▸ **Exercise instructions**
Work out how many lines in the listing below carry the word "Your". Give that number alone.

====

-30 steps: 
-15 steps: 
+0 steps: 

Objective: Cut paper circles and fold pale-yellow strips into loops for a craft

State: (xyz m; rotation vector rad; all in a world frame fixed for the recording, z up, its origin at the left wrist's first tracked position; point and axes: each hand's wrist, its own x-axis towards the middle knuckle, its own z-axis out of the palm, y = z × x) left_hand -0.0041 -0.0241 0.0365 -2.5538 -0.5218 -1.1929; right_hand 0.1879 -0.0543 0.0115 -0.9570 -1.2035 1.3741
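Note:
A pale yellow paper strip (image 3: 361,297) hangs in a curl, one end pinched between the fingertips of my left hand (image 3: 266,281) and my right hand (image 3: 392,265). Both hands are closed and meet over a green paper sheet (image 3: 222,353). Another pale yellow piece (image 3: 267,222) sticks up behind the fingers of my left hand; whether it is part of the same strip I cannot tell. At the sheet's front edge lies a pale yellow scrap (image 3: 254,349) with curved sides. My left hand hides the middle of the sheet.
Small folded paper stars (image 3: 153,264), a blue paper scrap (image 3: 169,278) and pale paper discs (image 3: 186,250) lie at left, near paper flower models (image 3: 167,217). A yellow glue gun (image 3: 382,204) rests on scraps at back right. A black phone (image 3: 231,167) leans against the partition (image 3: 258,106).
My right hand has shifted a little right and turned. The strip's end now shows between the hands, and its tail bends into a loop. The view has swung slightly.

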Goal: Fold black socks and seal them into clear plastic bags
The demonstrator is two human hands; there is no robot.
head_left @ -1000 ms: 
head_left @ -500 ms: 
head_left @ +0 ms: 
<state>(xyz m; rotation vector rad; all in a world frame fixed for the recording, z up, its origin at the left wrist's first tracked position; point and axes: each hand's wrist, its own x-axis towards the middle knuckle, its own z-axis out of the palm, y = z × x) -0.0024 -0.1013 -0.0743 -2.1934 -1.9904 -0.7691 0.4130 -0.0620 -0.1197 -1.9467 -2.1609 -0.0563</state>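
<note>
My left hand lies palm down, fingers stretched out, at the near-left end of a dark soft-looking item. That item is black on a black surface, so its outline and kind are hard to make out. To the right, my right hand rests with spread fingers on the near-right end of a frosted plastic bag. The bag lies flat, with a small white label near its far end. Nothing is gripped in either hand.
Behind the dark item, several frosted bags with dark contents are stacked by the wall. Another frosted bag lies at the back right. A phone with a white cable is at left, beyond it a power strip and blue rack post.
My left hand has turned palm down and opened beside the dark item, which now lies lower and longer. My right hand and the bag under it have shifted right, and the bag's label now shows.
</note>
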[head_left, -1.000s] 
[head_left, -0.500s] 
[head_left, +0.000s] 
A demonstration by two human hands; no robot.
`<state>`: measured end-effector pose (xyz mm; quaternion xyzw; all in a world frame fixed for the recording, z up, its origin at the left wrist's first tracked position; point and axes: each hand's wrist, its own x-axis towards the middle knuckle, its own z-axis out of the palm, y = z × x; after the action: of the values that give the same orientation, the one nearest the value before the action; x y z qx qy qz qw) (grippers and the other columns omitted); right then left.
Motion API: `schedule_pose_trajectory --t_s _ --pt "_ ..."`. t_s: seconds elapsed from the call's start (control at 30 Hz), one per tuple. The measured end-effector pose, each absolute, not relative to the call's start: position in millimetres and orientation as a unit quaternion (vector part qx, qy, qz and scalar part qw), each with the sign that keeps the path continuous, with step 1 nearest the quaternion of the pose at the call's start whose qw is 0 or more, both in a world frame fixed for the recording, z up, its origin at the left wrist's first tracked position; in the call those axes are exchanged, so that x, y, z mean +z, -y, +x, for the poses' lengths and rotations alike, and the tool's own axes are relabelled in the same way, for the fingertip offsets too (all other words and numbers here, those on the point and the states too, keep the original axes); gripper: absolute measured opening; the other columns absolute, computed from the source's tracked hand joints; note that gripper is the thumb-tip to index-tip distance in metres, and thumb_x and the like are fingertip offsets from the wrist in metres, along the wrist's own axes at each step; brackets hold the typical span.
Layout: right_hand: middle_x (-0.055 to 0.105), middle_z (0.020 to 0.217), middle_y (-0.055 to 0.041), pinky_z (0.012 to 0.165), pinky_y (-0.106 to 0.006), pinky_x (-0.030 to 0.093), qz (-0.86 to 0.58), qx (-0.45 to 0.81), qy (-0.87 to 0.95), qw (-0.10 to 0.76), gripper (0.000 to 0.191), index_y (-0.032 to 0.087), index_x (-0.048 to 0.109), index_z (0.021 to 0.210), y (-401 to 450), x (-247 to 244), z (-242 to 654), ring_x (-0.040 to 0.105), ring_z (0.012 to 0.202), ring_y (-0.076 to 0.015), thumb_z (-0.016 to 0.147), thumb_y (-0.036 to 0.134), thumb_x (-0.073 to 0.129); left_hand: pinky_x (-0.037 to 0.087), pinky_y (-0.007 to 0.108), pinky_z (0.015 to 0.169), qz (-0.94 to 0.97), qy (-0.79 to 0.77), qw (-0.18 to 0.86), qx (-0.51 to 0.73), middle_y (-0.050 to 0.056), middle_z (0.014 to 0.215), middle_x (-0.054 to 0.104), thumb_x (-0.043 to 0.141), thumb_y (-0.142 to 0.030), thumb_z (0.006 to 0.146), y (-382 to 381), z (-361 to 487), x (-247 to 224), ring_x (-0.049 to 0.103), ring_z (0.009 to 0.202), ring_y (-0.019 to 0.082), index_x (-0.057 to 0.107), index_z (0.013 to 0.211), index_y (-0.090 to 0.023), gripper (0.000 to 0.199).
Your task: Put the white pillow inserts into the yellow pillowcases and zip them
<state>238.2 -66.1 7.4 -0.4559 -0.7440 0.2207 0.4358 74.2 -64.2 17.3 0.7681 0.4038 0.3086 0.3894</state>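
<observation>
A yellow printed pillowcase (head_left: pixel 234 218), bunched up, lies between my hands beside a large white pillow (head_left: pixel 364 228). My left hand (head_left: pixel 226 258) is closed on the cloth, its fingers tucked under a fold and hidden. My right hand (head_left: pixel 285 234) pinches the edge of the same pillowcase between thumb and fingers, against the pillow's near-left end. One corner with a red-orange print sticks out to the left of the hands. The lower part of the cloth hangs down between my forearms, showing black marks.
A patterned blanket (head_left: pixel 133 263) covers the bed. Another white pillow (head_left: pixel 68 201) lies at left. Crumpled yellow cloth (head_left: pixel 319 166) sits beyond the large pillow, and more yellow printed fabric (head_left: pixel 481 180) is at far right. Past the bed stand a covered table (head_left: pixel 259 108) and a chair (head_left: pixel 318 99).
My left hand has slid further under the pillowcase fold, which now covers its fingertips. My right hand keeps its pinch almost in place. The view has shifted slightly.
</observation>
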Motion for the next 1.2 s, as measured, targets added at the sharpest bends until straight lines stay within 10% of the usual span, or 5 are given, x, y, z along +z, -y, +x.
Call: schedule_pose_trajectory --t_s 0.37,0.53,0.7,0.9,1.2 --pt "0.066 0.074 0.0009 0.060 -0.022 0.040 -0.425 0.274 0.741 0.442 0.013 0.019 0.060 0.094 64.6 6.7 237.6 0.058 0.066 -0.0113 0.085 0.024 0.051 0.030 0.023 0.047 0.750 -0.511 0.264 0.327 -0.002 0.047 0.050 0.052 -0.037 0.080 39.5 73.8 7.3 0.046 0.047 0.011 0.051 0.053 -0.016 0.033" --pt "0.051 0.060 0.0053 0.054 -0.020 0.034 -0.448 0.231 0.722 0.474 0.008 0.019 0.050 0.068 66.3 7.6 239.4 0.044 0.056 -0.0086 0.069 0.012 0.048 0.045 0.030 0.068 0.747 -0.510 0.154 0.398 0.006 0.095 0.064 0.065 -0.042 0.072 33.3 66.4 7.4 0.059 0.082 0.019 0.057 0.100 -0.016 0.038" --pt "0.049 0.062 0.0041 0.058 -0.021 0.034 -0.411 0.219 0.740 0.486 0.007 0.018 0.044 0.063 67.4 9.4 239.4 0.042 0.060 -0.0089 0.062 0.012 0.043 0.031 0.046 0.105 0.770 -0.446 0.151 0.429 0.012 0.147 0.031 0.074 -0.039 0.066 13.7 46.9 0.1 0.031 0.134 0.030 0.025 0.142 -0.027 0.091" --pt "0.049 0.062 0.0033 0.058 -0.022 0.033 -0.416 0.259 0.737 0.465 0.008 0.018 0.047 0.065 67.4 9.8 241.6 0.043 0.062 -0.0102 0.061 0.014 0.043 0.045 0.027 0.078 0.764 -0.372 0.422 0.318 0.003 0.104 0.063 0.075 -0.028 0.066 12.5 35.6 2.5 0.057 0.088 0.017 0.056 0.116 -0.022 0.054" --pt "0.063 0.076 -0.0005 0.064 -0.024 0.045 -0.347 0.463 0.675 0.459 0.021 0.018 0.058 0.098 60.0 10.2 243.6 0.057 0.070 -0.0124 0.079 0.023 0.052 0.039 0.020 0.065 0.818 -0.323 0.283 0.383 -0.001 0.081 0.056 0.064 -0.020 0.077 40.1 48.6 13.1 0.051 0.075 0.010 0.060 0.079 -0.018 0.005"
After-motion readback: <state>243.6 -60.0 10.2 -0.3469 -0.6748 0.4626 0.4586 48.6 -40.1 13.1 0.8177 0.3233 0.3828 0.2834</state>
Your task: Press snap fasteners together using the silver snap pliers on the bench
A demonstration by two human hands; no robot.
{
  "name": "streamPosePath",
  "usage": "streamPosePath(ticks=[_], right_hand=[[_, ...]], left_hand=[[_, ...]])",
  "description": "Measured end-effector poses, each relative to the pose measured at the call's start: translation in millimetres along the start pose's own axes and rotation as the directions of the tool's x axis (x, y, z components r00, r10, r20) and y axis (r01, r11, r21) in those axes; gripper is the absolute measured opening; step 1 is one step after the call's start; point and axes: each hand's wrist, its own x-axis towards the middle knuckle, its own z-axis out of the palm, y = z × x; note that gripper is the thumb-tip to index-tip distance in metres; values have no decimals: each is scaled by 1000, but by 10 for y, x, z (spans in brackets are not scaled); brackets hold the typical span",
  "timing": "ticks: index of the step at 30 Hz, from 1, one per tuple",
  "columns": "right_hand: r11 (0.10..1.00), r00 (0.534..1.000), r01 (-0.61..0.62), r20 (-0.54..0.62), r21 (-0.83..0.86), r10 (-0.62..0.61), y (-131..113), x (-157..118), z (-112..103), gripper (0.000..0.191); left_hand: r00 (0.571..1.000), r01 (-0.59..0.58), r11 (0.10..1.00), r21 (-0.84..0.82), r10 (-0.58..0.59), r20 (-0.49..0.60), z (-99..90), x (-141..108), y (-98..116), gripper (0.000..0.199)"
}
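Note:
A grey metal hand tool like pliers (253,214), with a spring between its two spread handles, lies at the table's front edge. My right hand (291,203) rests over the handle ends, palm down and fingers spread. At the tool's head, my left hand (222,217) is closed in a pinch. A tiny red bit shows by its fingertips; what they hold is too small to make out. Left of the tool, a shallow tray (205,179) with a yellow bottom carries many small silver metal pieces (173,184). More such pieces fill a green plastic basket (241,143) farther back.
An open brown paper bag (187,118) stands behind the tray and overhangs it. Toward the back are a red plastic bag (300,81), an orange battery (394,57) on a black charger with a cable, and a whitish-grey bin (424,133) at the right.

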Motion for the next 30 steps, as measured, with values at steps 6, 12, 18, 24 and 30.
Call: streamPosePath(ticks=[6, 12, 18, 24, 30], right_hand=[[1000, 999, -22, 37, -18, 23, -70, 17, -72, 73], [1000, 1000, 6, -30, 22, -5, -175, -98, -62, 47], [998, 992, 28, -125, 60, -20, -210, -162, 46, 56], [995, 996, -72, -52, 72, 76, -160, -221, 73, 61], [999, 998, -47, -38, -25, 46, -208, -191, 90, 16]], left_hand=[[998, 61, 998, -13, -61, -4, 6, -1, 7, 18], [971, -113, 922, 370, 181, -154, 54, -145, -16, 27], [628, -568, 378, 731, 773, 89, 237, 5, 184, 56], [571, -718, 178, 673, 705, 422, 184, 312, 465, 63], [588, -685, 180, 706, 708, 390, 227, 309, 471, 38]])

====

▸ **Task result**
2